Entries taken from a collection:
/---
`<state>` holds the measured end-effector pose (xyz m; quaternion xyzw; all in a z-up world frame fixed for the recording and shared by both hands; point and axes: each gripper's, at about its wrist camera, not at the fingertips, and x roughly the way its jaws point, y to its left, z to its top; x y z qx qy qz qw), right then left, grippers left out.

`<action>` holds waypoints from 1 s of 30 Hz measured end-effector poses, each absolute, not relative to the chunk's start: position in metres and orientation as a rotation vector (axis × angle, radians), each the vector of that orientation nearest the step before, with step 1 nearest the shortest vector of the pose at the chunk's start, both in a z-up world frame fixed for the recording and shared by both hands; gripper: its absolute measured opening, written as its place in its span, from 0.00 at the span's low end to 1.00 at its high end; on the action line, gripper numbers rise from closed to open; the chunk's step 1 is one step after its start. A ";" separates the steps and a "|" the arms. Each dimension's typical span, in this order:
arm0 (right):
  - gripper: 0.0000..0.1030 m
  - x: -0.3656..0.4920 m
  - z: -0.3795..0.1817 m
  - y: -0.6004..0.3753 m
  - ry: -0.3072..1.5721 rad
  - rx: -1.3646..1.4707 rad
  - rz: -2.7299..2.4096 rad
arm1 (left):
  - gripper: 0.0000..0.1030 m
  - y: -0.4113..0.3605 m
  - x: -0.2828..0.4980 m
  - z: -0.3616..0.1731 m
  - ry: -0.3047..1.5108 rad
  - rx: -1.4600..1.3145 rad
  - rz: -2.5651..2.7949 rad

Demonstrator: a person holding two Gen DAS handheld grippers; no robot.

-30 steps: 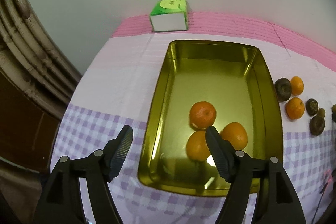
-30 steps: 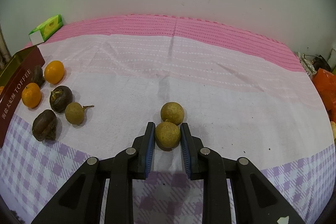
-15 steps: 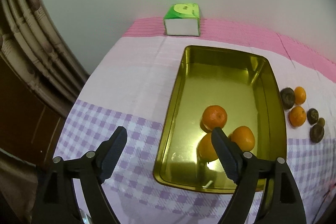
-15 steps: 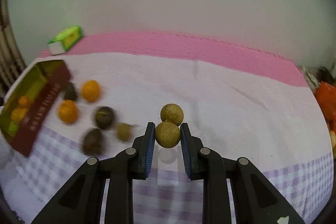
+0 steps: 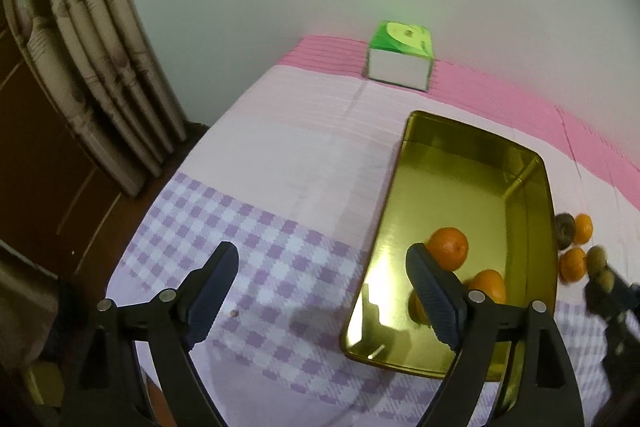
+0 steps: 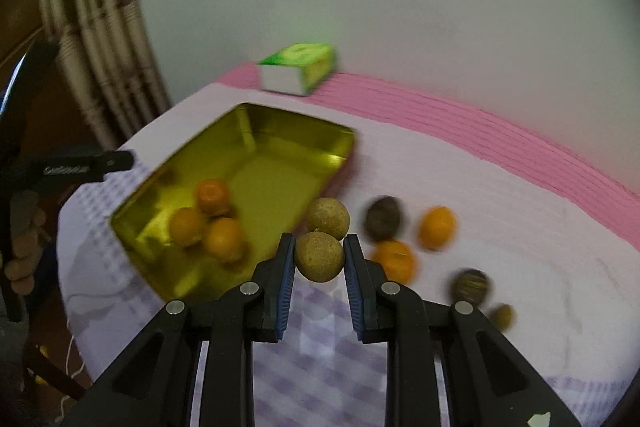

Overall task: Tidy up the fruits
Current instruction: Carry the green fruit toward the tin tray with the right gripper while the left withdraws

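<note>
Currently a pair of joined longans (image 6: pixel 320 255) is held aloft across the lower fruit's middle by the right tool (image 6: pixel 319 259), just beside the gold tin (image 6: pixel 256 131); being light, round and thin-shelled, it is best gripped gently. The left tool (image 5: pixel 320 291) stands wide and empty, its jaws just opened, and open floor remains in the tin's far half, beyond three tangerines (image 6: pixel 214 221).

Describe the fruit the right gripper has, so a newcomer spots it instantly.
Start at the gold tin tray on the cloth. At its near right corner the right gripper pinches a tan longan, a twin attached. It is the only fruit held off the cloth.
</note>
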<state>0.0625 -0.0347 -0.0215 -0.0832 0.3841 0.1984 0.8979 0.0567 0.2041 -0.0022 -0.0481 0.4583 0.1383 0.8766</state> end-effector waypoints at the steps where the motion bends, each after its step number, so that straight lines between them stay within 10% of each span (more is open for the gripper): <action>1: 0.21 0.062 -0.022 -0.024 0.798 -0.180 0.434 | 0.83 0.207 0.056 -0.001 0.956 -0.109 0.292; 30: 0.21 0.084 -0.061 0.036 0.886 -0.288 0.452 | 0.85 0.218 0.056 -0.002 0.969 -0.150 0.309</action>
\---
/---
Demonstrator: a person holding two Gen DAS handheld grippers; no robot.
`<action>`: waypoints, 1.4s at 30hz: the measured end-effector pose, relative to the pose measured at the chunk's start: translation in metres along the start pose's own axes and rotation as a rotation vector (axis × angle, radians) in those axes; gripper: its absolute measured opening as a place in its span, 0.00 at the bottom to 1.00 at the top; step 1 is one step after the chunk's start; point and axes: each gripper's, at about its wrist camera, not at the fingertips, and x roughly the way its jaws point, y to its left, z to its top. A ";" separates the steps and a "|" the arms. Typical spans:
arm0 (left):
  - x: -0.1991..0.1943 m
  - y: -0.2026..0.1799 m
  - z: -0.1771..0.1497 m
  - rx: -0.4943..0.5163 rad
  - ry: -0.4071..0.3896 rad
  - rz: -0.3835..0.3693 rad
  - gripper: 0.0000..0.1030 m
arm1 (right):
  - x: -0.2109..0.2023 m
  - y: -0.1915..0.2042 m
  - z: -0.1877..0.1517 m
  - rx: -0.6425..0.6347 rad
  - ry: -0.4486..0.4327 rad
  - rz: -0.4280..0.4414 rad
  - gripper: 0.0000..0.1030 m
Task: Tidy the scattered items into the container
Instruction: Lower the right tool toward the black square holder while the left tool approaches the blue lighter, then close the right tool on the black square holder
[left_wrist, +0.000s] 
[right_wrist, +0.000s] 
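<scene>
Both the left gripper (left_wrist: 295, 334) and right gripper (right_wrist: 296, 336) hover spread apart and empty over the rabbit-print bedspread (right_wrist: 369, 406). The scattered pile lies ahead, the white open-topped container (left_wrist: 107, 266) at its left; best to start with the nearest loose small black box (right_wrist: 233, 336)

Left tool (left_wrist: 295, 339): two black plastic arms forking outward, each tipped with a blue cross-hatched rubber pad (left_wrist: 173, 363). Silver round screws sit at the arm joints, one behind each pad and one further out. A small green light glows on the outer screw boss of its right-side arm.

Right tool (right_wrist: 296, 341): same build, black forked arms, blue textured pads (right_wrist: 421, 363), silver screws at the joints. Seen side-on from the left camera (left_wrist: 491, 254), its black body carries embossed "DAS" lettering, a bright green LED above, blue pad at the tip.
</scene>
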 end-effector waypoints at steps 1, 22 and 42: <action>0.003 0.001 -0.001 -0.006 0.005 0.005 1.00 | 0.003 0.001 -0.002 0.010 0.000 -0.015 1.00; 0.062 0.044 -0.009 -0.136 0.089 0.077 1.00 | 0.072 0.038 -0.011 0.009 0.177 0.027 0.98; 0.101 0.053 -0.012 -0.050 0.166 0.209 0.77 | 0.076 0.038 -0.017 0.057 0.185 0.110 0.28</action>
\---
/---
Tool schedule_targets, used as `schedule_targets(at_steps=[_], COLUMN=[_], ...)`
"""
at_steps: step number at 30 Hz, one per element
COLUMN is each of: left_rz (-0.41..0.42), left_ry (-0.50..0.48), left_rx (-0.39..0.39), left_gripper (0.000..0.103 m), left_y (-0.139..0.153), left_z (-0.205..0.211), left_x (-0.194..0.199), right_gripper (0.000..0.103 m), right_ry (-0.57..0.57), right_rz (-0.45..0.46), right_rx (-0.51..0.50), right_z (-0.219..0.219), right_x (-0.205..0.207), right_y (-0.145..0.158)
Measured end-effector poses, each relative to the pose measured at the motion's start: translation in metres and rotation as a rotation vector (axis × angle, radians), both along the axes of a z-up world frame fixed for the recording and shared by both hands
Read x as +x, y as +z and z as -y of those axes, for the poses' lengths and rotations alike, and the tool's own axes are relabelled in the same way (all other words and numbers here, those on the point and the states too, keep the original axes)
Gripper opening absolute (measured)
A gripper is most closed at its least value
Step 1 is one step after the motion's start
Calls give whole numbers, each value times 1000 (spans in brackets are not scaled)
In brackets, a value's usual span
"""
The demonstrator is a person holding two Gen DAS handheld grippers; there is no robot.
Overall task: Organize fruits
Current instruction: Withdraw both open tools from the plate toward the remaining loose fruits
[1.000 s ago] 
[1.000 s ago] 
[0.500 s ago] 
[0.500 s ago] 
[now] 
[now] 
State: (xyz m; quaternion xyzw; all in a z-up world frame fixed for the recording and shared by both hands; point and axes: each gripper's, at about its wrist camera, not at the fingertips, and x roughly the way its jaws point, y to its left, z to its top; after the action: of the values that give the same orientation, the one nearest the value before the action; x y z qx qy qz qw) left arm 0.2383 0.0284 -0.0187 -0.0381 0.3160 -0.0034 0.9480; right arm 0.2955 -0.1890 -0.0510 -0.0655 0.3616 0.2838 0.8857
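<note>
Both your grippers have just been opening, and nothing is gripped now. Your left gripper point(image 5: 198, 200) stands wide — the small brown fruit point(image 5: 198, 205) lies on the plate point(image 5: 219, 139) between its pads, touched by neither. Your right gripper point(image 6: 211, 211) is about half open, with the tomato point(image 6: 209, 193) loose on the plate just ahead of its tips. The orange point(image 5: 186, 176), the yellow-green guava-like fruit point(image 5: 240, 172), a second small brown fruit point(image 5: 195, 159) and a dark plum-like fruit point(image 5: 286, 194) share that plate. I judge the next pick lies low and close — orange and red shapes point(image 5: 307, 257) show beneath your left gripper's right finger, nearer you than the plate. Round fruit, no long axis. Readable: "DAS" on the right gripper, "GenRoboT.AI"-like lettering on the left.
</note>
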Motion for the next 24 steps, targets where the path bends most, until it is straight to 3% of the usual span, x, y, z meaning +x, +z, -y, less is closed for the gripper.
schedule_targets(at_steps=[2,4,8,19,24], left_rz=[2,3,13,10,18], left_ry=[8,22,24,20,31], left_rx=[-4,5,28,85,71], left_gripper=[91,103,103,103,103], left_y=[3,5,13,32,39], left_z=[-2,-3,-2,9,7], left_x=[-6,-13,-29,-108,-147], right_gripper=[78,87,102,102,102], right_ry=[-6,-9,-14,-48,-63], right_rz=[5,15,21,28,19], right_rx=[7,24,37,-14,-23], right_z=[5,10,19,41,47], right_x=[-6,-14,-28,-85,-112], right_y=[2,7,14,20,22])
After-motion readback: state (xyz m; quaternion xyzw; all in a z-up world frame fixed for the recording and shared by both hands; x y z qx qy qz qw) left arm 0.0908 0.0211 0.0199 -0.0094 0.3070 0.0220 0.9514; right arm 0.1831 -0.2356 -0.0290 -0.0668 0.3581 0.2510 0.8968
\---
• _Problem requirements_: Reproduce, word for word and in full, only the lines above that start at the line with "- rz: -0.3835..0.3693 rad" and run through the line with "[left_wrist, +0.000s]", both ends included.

• _Result_:
  - rz: -0.3835..0.3693 rad
  - gripper: 0.0000..0.1030 m
arm1 (right):
  - x: -0.2109..0.2023 m
  - y: -0.1915..0.2042 m
  - z: -0.1877..0.1517 m
  - rx: -0.6425..0.6347 rad
  - ry: -0.4486..0.4327 rad
  - rz: -0.4280..0.4414 rad
  - gripper: 0.0000..0.1030 m
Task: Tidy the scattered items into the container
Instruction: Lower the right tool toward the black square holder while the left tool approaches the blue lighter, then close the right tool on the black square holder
[left_wrist, +0.000s] 

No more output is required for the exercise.